Résumé de la décision
M. C..., un ressortissant guinéen, a quitté la Guinée en raison de persécutions et est arrivé en France en juillet 2017, où il a déposé une demande d'asile en octobre 2017. Cependant, ses empreintes digitales ont été enregistrées en Espagne, qui a accepté de le reprendre en application du règlement (UE) n° 604/2013. M. C... a contesté un arrêté du 1er décembre 2017, émis par la préfète de la Seine-Maritime, qui ordonnait son transfert vers l'Espagne. Son appel a été rejeté par le tribunal administratif, ce qui a conduit à un appel devant la cour. La cour a confirmé la décision de rejet, estimant que la préfète n'avait pas méconnu les dispositions réglementaires ni les circonstances de l'affaire, notamment en ce qui concerne l'entretien individuel nécessaire à la détermination de l'État responsable de l'examen de la demande d'asile.
Arguments pertinents
1. Validité de l'entretien : La cour a établi que l'entretien individuel réalisé par un agent de la préfecture, bien que l'identité de cet agent ne soit pas précisée dans le procès-verbal, était conforme aux exigences de l'article 5 du règlement (UE) n° 604/2013. La cour a affirmé qu'« il doit être regardé comme une personne qualifiée en vertu du droit national pour mener l'entretien prévu par l'article 5 ».

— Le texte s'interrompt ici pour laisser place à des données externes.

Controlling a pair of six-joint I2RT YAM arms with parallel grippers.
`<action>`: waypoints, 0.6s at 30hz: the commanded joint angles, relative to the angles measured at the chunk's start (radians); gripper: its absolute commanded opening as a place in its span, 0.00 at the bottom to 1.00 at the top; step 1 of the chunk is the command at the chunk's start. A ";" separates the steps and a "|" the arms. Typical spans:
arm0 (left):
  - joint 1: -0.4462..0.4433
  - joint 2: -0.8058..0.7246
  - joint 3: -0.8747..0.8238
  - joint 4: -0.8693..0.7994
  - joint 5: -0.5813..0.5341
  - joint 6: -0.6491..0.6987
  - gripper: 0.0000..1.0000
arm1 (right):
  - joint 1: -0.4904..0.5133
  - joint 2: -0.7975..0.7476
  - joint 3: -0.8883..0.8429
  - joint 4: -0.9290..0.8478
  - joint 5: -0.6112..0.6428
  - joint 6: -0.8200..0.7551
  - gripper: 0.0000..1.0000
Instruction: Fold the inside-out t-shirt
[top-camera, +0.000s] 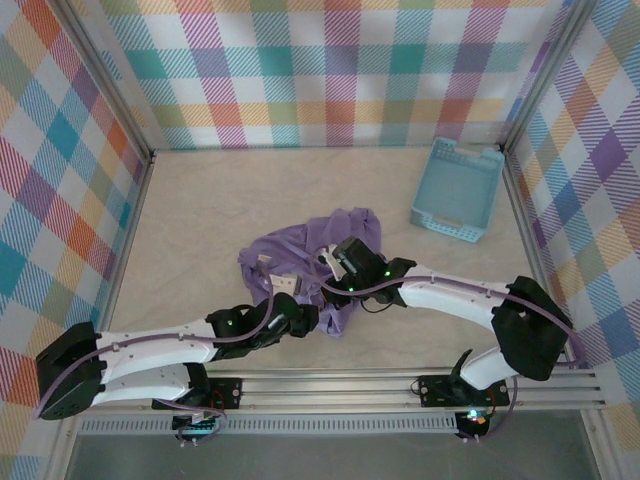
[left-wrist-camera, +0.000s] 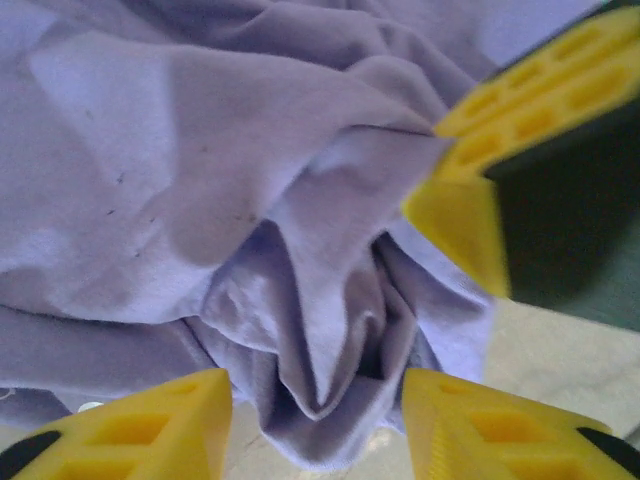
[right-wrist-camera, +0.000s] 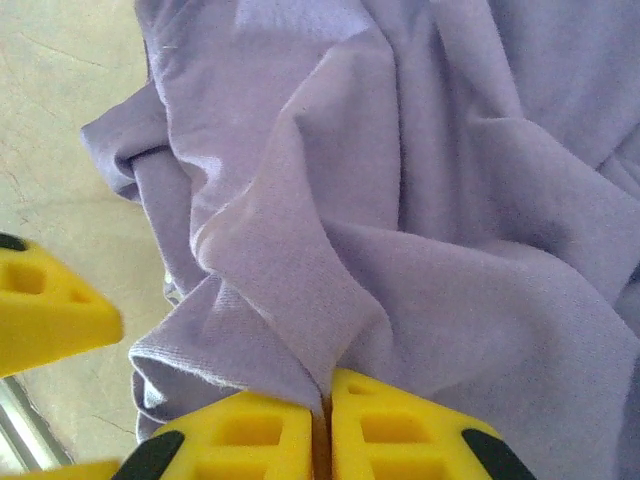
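The lavender t-shirt (top-camera: 310, 250) lies crumpled in a heap at the middle of the table. My right gripper (right-wrist-camera: 325, 400) is shut on a fold of the t-shirt (right-wrist-camera: 400, 200), with the cloth pinched between its yellow fingers; from above, the right gripper (top-camera: 330, 262) sits at the heap's near side. My left gripper (left-wrist-camera: 315, 392) stands open at the heap's near left edge. A hanging fold of the t-shirt (left-wrist-camera: 300, 300) lies between its spread yellow fingers (left-wrist-camera: 150, 430) without being pinched. From above, the left gripper (top-camera: 276, 276) is just left of the right one.
A light blue slotted basket (top-camera: 458, 190) stands at the back right by the wall. Checked walls close in the table on three sides. Bare tabletop (top-camera: 190, 220) lies left of and behind the shirt. The two grippers are very close together.
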 joint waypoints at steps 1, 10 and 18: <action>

2. Discrétion de la préfète : La cour a statué que l'article 17 du règlement (UE) n° 604/2013 confère à chaque État membre la faculté de décider d’examiner une demande d’asile même si cette responsabilité ne lui incombe pas. Cela constitue un pouvoir discrétionnaire, non un droit pour le demandeur : « il résulte de la faculté qu'ont les autorités françaises d'examiner une demande que cet examen ne constitue nullement un droit pour les demandeurs d'asile ».
3. Liens familiaux insuffisants : Malgré la mention du frère de M. C... prenant des démarches pour une demande d'asile, la cour a conclu que cela ne justifiait pas le transfert de la demande d'asile à la France. Aucune preuve suffisante n’a été fournie pour établir que M. C... avait des liens significatifs avec sa famille en France qui exigeraient l'examen de sa demande par les autorités françaises.
Interprétations et citations légales
- Interprétation relative aux entretiens : La cour a interprété que l'article 5 du règlement (UE) n° 604/2013 n’exige pas que l’entretien soit mené par un préfet ou par un mandataire de cet ordre. Cette interprétation ménage une certaine souplesse dans la gestion des entretiens, tant que les critères de compétence et de compréhension des demandes sont respectés.
- Utilisation du pouvoir discrétionnaire : La cour a également précisé que, bien que l'article 17 du règlement (UE) n° 604/2013 permette de déroger aux critères de responsabilité, cela reste à l’entière discrétion de la préfète. Ce principe est énoncé explicitement : « chaque Etat membre peut décider d'examiner une demande de protection internationale... même si cet examen ne lui incombe pas en vertu des critères ».
- Règlement (UE) n° 604/2013 – Article 5 : Ce dernier stipule que l'entretien doit être conduit dans une langue que le demandeur comprend et par une personne qualifiée. La cour a validé la procédure suivie par la préfète conformément à ce règlement.
En somme, la décision de la cour s'appuie sur une application stricte et minutieuse des dispositions des règlements européens tout en affirmant le pouvoir discrétionnaire de la préfète dans le traitement des demandes d'asile.